> _Exercise instructions_: Would you please transcribe the data in full and exactly, excluding images?

___

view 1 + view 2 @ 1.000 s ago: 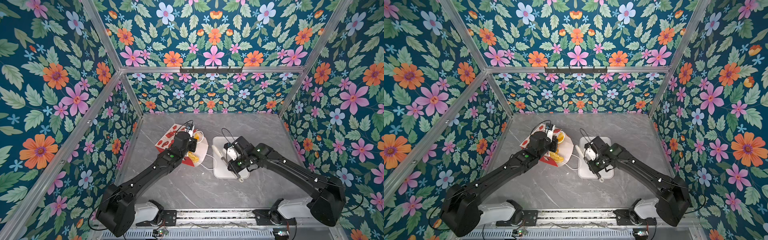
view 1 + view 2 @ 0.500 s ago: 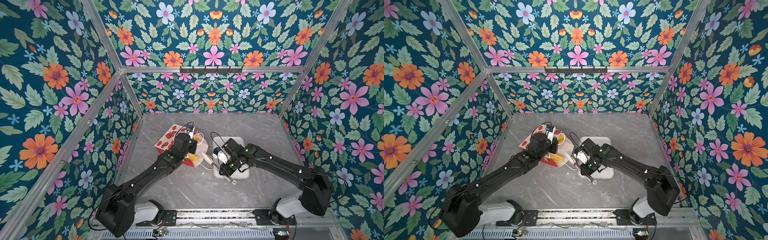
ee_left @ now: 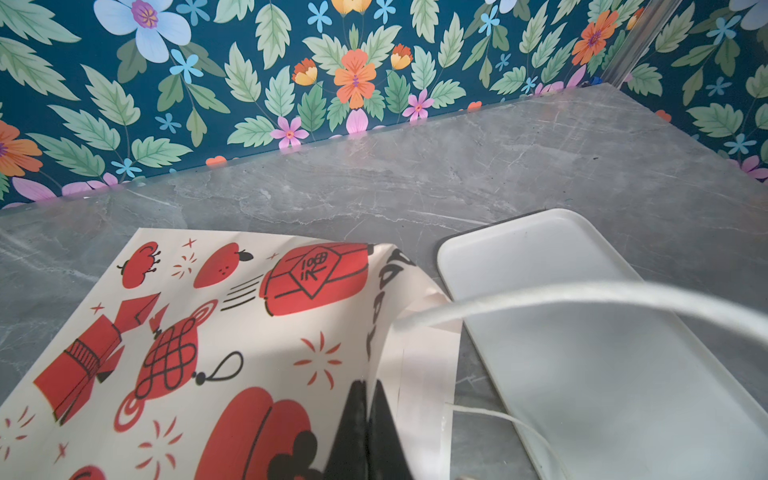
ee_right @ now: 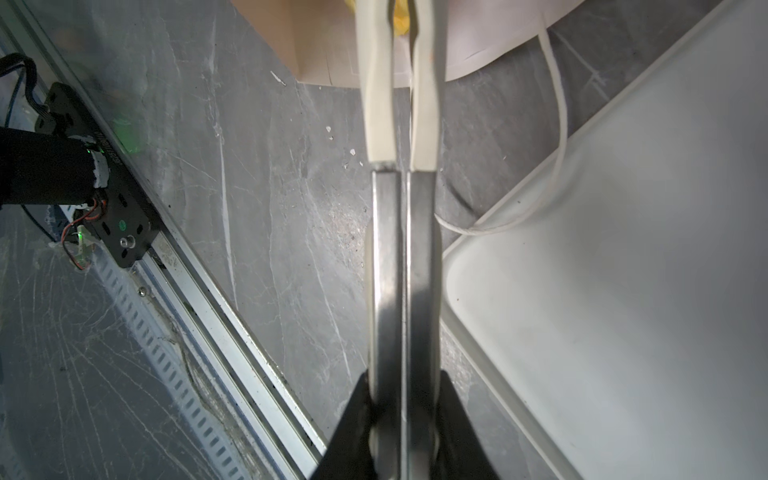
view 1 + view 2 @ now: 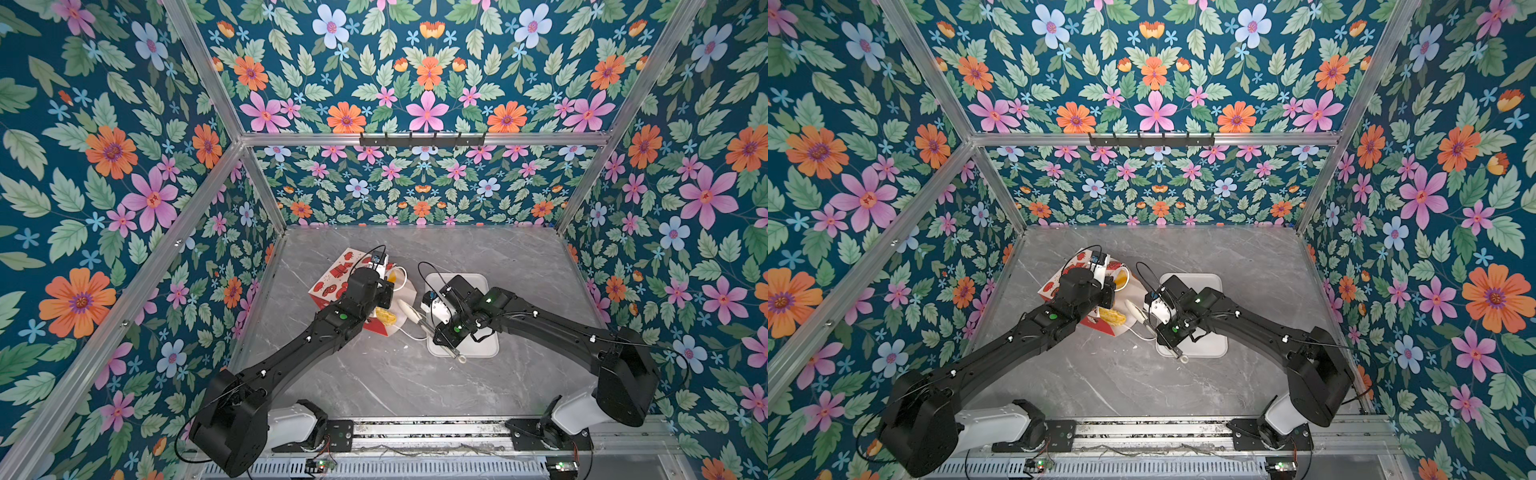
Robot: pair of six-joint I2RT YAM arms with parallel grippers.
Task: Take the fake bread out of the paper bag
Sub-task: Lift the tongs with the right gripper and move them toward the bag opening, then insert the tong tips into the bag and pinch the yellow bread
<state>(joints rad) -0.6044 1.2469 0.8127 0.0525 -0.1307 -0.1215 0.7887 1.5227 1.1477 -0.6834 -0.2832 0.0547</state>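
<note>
**Item:** glossy yellow toy pastry (image 5: 385, 318), one piece of the fake bread.

**Location:** just inside the mouth of the white paper bag with red prints (image 5: 332, 280). The bag lay on its side on the grey marble table (image 5: 374, 386), with its mouth turned toward the flat white rectangular tray (image 5: 486, 351).

**Left jaws:** pressed together on the bag's upper lip, lifting the mouth open.

**Right jaws:** clamped on the steel tongs with cream silicone tips (image 4: 386, 270). The tips stood slightly apart.

**Governing relation:** in the right wrist view the pastry (image 4: 401, 12) lay straight ahead of the tongs, on their own line, and yellow showed between the two tips. Contact could not be told.

**Long axis of pastry:** too small to read.

**Nearer arm:** right. A short advance and a squeeze seemed all that was wanted.
</note>
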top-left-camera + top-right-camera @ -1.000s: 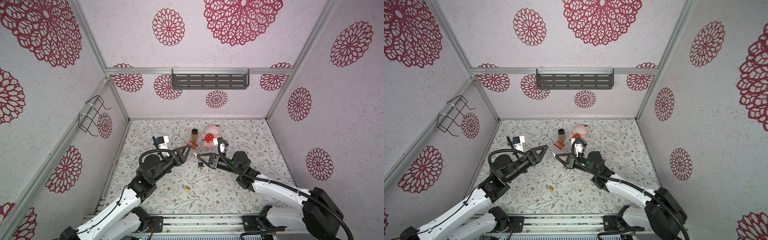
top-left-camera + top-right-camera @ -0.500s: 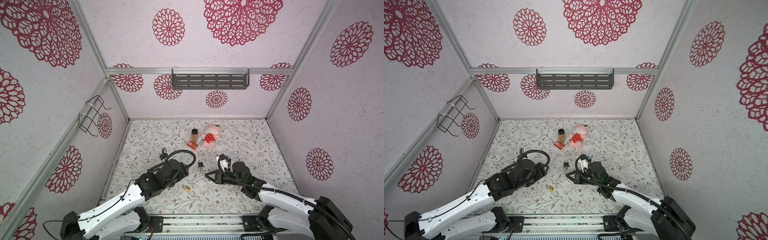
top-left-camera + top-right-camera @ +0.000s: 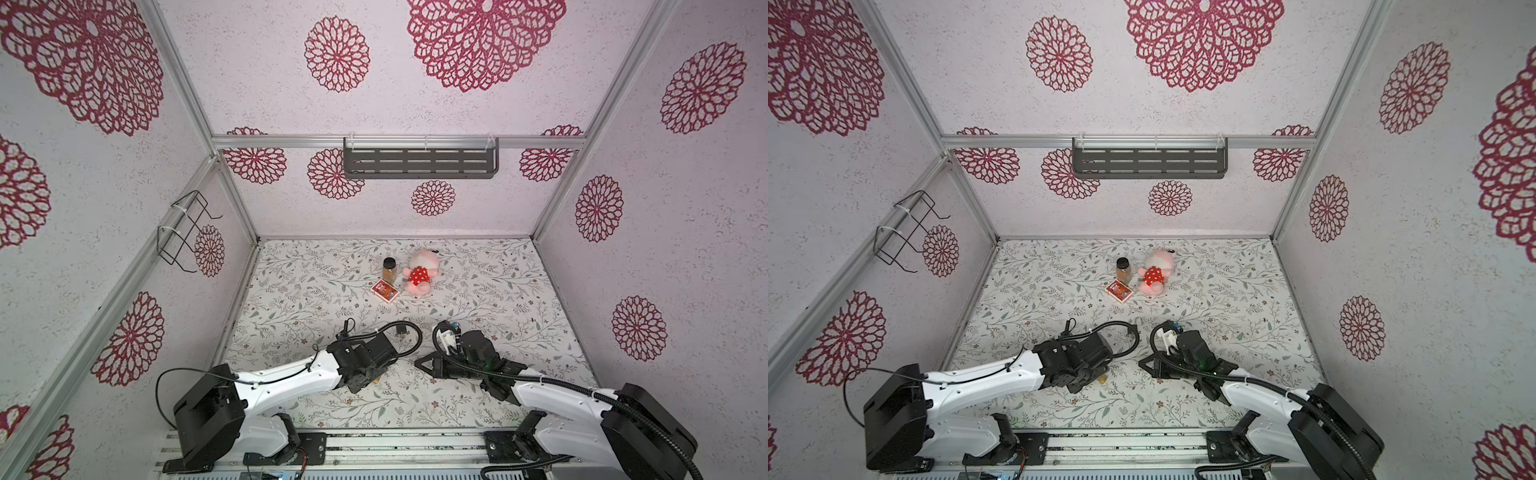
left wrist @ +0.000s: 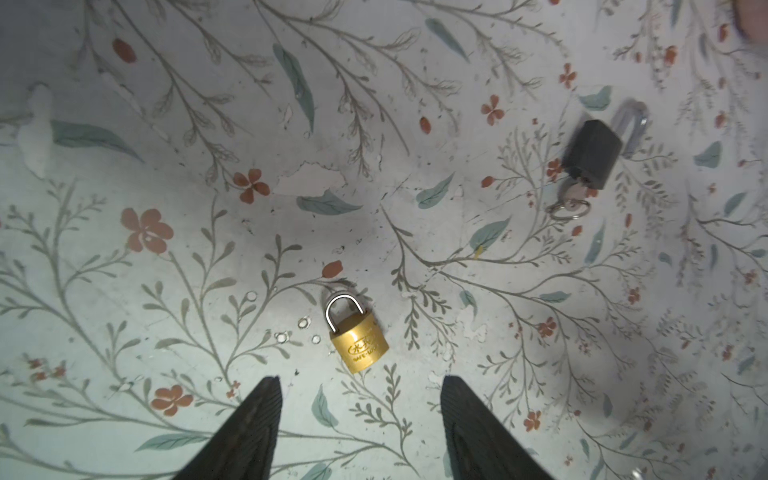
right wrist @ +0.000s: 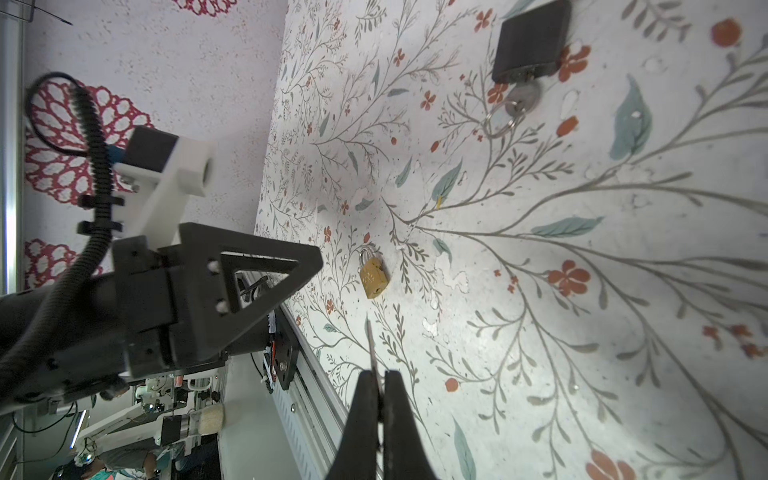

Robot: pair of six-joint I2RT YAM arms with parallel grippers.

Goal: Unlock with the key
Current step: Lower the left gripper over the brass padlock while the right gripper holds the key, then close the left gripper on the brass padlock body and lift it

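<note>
A small brass padlock point(image 4: 358, 338) lies flat on the floral table, shackle closed, just ahead of my left gripper point(image 4: 359, 384). That gripper points down at the table and is open and empty. In the right wrist view the same brass padlock point(image 5: 374, 276) lies a short way beyond my right gripper point(image 5: 380, 376), which is shut on a thin key point(image 5: 371, 345) seen edge-on, blade towards the lock. One left finger point(image 5: 266, 274) hangs beside the lock. In both top views my left wrist hides most of the brass padlock point(image 3: 1101, 378); the right gripper point(image 3: 417, 362) is level beside it.
A black padlock point(image 4: 590, 156) with its own key and ring point(image 4: 569, 208) lies farther back point(image 3: 401, 329). A spice jar point(image 3: 389, 268), plush toy point(image 3: 419, 274) and red card box point(image 3: 385, 290) sit mid-table. A grey shelf point(image 3: 419, 163) and wire basket point(image 3: 185, 230) hang on the walls.
Both arms have come down and back from the table's middle towards the front. My left gripper now points down over the brass padlock; my right stays shut on the key.
</note>
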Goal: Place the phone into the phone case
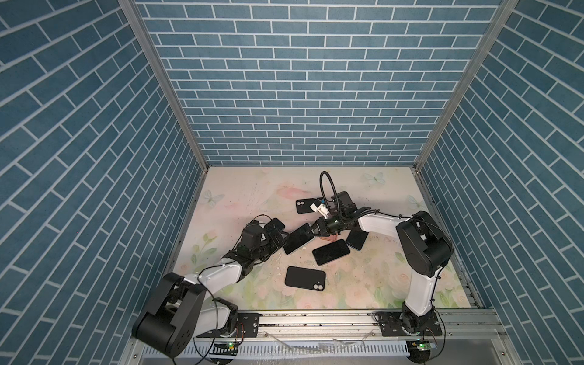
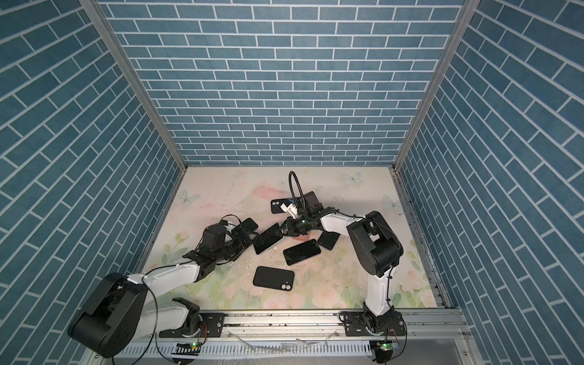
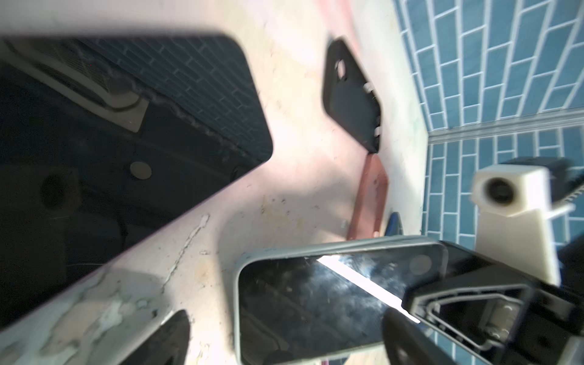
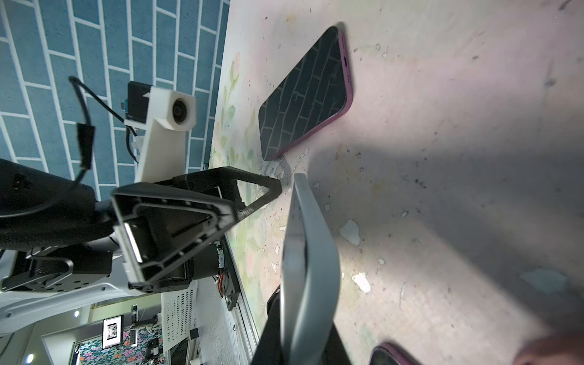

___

> _Your response_:
view 1 + view 2 @ 1.000 s ago: 
view 1 + view 2 @ 0.500 s ago: 
ee_left @ now: 
ee_right @ now: 
view 1 + view 2 @ now: 
Robot: pair of six-joint I2RT YAM arms with parallel grippers.
Task: Take the fake bread out of the paper bag
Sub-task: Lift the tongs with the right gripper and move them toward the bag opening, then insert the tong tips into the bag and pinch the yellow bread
<state>(joints rad) -0.6044 1.2469 0.8127 0.0525 -0.1307 -0.1215 0.7887 1.5227 1.1477 -0.6834 -0.2832 0.0547</state>
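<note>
**Item:** glossy yellow toy pastry (image 5: 385, 318), one piece of the fake bread.

**Location:** just inside the mouth of the white paper bag with red prints (image 5: 332, 280). The bag lay on its side on the grey marble table (image 5: 374, 386), with its mouth turned toward the flat white rectangular tray (image 5: 486, 351).

**Left jaws:** pressed together on the bag's upper lip, lifting the mouth open.

**Right jaws:** clamped on the steel tongs with cream silicone tips (image 4: 386, 270). The tips stood slightly apart.

**Governing relation:** in the right wrist view the pastry (image 4: 401, 12) lay straight ahead of the tongs, on their own line, and yellow showed between the two tips. Contact could not be told.

**Long axis of pastry:** too small to read.

**Nearer arm:** right. A short advance and a squeeze seemed all that was wanted.
</note>
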top-left-camera + top-right-camera @ -1.000s: 
top-left-camera + top-right-camera @ -0.500s: 
top-left-camera + top-right-camera @ +0.000s: 
left wrist @ +0.000s: 
right wrist @ +0.000s: 

Robot: pair of six-joint I2RT YAM arms with parallel grippers.

Goal: Unlock with the key
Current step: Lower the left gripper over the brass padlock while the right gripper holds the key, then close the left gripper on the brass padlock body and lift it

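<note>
A small brass padlock point(image 4: 358, 338) lies flat on the floral table, shackle closed, just ahead of my left gripper point(image 4: 359, 384). That gripper points down at the table and is open and empty. In the right wrist view the same brass padlock point(image 5: 374, 276) lies a short way beyond my right gripper point(image 5: 380, 376), which is shut on a thin key point(image 5: 371, 345) seen edge-on, blade towards the lock. One left finger point(image 5: 266, 274) hangs beside the lock. In both top views my left wrist hides most of the brass padlock point(image 3: 1101, 378); the right gripper point(image 3: 417, 362) is level beside it.
A black padlock point(image 4: 590, 156) with its own key and ring point(image 4: 569, 208) lies farther back point(image 3: 401, 329). A spice jar point(image 3: 389, 268), plush toy point(image 3: 419, 274) and red card box point(image 3: 385, 290) sit mid-table. A grey shelf point(image 3: 419, 163) and wire basket point(image 3: 185, 230) hang on the walls.
Both arms have come down and back from the table's middle towards the front. My left gripper now points down over the brass padlock; my right stays shut on the key.
</note>
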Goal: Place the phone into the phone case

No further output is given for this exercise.